**RAW DATA**:

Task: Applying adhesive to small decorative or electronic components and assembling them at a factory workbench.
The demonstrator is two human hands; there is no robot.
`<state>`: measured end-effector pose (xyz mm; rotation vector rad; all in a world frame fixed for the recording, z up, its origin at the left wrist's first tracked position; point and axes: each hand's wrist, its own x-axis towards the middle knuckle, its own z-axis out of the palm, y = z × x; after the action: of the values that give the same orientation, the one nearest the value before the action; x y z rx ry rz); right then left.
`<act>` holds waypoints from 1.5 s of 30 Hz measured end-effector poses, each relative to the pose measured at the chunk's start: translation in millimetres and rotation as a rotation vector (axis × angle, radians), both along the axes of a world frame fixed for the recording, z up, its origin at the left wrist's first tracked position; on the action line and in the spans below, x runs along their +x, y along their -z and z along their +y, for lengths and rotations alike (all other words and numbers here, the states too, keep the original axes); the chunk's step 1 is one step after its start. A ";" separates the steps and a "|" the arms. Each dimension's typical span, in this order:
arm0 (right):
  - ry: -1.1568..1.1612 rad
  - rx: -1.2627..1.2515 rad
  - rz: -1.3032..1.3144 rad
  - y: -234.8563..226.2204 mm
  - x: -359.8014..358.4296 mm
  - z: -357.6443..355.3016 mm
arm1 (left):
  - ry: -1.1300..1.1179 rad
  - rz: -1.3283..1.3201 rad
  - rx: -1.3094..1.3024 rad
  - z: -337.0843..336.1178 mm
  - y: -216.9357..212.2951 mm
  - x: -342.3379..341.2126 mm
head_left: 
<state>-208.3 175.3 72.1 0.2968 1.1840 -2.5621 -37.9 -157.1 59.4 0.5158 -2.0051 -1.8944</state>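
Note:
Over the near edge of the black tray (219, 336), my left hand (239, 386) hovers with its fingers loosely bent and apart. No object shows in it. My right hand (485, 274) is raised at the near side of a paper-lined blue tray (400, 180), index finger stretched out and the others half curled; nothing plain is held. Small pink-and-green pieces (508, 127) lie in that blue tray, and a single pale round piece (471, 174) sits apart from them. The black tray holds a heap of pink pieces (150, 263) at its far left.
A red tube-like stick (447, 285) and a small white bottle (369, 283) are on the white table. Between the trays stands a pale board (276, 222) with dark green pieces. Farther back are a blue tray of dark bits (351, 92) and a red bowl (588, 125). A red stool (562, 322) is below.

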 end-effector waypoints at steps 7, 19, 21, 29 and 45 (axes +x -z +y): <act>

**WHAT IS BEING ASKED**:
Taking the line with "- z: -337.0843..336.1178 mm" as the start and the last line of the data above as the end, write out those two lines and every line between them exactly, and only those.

**PROBLEM SOLUTION**:
  - z: -337.0843..336.1178 mm
  - y: -216.9357..212.2951 mm
  - x: -342.3379..341.2126 mm
head_left: 
<state>-208.3 175.3 72.1 0.2968 1.1840 -2.5621 -37.9 -157.1 59.4 0.5158 -2.0051 -1.8944</state>
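Note:
Over the near edge of the black tray (219, 336), my left hand (239, 386) hovers with its fingers loosely bent and apart. No object shows in it. My right hand (485, 274) is raised at the near side of a paper-lined blue tray (400, 180), index finger stretched out and the others half curled; nothing plain is held. Small pink-and-green pieces (508, 127) lie in that blue tray, and a single pale round piece (471, 174) sits apart from them. The black tray holds a heap of pink pieces (150, 263) at its far left.
A red tube-like stick (447, 285) and a small white bottle (369, 283) are on the white table. Between the trays stands a pale board (276, 222) with dark green pieces. Farther back are a blue tray of dark bits (351, 92) and a red bowl (588, 125). A red stool (562, 322) is below.
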
 end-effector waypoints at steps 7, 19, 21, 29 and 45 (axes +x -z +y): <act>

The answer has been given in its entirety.